▶ **Your objective**: Produce as output only the lines below starting at the line with "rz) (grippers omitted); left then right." and continuing through the line with "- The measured", each one exactly as written.

(Saved entries)
§
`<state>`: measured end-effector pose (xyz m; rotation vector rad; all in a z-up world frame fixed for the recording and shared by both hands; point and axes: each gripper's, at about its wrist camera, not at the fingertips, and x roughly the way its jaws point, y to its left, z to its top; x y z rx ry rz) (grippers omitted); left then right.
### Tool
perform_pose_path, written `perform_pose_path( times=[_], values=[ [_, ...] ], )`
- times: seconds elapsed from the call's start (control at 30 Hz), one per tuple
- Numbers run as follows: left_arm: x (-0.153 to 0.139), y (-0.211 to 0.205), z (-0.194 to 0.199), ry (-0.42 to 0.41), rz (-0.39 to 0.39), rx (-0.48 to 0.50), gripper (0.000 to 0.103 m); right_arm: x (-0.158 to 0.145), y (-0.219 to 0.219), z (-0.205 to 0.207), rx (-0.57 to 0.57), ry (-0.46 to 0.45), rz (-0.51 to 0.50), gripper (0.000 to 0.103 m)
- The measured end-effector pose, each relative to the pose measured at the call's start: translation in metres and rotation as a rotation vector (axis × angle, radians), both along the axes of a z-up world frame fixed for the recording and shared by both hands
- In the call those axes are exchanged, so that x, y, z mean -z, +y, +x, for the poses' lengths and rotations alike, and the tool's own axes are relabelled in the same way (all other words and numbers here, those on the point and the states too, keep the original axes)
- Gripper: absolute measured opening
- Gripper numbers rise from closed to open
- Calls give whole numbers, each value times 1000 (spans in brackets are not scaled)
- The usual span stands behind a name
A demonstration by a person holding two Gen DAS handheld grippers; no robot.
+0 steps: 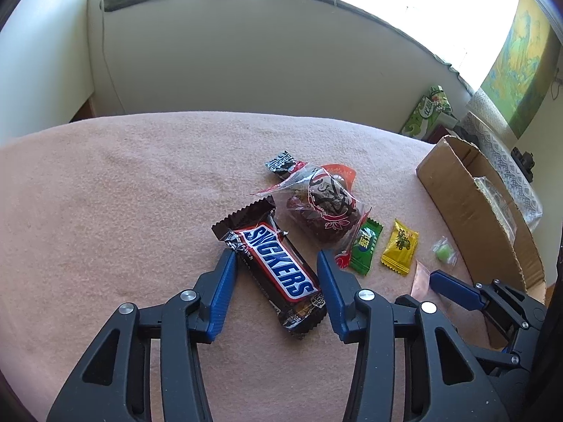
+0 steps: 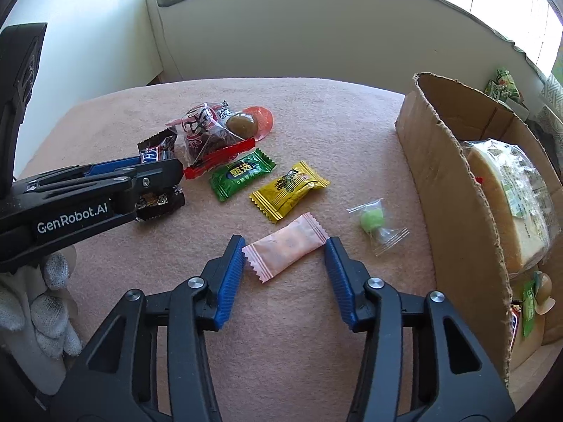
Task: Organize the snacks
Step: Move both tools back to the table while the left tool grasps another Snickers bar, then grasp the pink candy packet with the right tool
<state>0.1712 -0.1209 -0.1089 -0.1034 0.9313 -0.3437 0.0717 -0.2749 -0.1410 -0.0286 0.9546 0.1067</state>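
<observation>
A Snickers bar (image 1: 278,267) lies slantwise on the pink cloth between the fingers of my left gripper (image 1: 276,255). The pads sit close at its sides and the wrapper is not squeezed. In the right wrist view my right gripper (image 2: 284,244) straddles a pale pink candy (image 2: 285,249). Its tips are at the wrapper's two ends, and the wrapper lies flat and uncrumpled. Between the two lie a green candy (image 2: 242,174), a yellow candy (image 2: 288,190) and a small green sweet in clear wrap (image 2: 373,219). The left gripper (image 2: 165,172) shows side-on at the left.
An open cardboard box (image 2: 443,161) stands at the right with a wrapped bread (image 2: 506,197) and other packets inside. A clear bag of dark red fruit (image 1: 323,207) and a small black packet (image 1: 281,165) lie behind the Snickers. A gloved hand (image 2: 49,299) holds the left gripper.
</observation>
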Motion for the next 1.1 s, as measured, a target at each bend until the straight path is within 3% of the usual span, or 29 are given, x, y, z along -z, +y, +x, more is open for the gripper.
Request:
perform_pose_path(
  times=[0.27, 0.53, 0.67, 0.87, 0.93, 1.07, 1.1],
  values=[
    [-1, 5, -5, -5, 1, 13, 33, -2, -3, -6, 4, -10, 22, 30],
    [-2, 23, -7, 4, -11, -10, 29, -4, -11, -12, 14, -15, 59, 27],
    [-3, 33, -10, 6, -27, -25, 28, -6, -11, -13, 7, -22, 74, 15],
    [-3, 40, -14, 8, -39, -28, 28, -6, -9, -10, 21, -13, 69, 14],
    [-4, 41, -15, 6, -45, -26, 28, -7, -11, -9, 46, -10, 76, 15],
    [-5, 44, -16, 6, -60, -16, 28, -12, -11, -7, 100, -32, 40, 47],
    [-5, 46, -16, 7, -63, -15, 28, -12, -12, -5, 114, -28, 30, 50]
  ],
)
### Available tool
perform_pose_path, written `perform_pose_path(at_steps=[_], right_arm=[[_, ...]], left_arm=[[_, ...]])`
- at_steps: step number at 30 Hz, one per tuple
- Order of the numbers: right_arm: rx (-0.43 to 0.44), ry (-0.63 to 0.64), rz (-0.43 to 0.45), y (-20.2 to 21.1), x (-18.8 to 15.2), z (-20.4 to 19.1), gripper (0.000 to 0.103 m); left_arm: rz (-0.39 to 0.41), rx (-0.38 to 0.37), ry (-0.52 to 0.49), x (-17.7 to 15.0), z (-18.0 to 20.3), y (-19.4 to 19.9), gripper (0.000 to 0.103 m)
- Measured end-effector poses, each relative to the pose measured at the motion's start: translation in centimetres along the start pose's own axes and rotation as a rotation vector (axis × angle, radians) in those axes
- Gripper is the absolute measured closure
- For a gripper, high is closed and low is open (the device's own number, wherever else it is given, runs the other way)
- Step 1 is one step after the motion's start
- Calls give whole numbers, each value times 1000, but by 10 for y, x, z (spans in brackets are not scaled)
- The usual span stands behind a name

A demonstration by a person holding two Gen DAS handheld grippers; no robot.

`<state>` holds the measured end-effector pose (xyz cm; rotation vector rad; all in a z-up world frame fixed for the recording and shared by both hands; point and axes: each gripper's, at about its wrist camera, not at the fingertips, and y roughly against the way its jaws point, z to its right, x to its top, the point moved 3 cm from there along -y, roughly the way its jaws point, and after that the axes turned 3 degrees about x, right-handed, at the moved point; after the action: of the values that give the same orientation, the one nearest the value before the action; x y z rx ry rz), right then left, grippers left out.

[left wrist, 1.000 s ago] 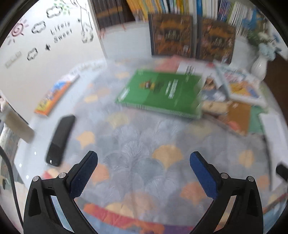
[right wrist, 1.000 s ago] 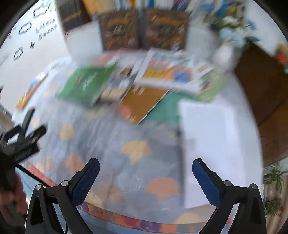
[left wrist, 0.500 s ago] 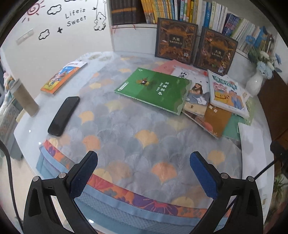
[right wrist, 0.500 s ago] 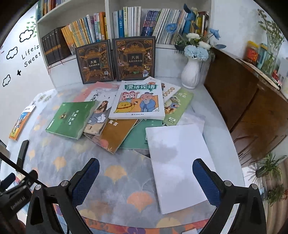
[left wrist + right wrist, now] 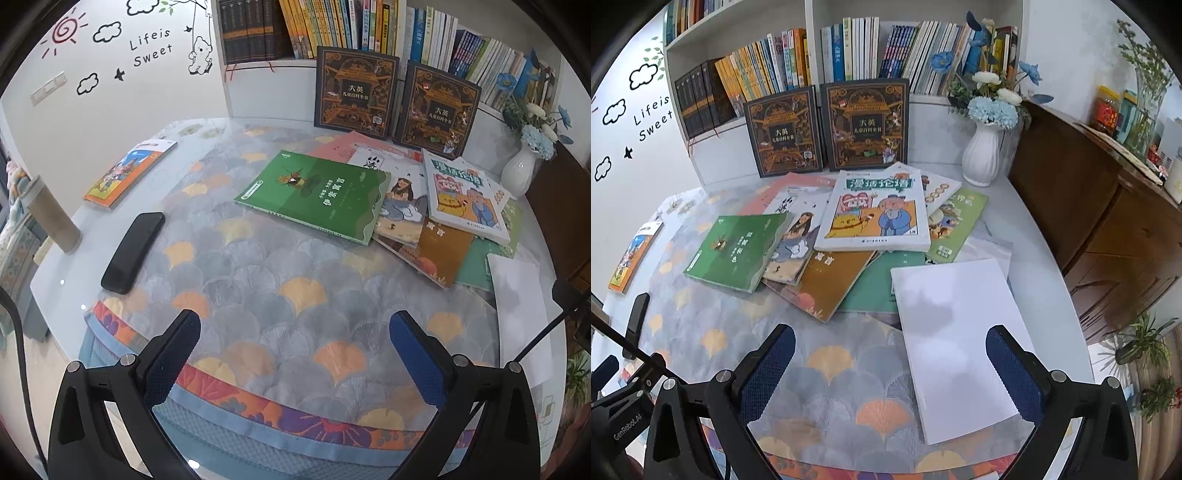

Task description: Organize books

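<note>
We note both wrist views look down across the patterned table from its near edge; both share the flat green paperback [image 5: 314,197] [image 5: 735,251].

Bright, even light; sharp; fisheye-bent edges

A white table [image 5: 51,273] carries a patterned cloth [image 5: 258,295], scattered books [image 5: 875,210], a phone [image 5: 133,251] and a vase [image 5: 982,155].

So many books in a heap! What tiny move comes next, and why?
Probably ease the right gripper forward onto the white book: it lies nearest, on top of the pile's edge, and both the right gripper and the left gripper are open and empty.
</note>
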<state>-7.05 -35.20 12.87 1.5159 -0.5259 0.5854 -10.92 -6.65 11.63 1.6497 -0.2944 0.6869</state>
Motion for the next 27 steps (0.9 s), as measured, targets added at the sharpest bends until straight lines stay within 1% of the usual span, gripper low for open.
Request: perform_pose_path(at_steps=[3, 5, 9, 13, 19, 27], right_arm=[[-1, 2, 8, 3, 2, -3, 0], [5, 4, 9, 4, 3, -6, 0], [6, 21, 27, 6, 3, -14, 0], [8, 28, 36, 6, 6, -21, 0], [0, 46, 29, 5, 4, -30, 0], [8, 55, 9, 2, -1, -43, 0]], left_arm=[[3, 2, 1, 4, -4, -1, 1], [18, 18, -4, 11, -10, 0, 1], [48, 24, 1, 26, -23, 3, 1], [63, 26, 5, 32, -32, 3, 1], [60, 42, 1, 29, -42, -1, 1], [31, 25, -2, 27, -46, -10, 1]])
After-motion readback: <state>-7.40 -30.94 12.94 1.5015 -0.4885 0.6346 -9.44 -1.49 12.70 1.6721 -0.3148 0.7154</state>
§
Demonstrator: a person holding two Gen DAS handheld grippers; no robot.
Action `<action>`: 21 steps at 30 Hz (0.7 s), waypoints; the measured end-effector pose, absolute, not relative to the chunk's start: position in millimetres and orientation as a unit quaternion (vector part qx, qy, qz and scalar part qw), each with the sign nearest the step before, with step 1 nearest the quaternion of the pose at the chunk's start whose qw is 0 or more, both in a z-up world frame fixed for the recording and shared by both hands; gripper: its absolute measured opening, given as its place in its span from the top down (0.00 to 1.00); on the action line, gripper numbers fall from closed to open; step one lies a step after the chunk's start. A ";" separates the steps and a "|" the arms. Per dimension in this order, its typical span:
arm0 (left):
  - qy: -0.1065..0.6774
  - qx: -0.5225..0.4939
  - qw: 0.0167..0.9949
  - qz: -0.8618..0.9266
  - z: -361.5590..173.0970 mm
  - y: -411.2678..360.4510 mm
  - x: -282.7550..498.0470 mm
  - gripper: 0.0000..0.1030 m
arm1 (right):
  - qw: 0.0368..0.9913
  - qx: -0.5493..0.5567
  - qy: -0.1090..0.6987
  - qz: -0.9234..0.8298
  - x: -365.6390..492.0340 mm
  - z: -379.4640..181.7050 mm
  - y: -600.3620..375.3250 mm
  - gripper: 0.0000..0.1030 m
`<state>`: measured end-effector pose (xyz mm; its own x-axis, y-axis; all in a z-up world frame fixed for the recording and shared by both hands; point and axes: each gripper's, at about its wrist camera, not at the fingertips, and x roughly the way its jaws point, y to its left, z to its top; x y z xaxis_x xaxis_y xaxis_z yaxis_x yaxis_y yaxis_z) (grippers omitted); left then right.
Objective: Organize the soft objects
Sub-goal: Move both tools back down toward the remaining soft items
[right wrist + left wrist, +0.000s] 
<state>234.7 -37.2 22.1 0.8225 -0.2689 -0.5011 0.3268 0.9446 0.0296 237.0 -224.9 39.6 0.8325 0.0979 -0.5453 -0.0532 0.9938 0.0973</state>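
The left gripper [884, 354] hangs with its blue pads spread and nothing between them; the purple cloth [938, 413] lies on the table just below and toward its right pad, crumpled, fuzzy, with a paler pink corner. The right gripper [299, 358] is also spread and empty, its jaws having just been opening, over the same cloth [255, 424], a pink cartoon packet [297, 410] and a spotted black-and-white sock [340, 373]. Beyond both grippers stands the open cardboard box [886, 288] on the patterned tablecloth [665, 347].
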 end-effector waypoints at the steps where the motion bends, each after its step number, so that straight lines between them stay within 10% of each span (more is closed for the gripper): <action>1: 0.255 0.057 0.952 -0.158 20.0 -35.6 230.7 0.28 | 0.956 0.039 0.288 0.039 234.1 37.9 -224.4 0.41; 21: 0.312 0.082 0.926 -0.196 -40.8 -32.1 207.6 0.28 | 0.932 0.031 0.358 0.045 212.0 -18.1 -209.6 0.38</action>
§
▶ **Solution to this problem**:
`<state>`: measured end-effector pose (xyz m; rotation vector rad; all in a z-up world frame fixed for the recording and shared by both hands; point and axes: each gripper's, at about its wrist camera, not at the fingertips, and x roughly the way its jaws point, y to its left, z to its top; x y z rx ry rz) (grippers omitted); left then right.
### Tool
perform_pose_path, written `perform_pose_path( times=[_], values=[ [_, ...] ], )`
- times: seconds elapsed from the call's start (control at 30 Hz), one per tuple
- Numbers run as follows: left_arm: x (-0.153 to 0.139), y (-0.211 to 0.205), z (-0.194 to 0.199), ry (-0.42 to 0.41), rz (-0.39 to 0.39), rx (-0.48 to 0.50), gripper (0.000 to 0.103 m); right_arm: x (-0.158 to 0.145), y (-0.219 to 0.219), z (-0.205 to 0.207), rx (-0.57 to 0.57), ry (-0.46 to 0.45), rz (-0.51 to 0.50), gripper (0.000 to 0.103 m)
- The measured end-effector pose, each relative to the pose measured at the call's start: translation in metres and rotation as a rotation vector (axis × angle, radians), both along the axes of a z-up world frame fixed for the recording and shared by both hands

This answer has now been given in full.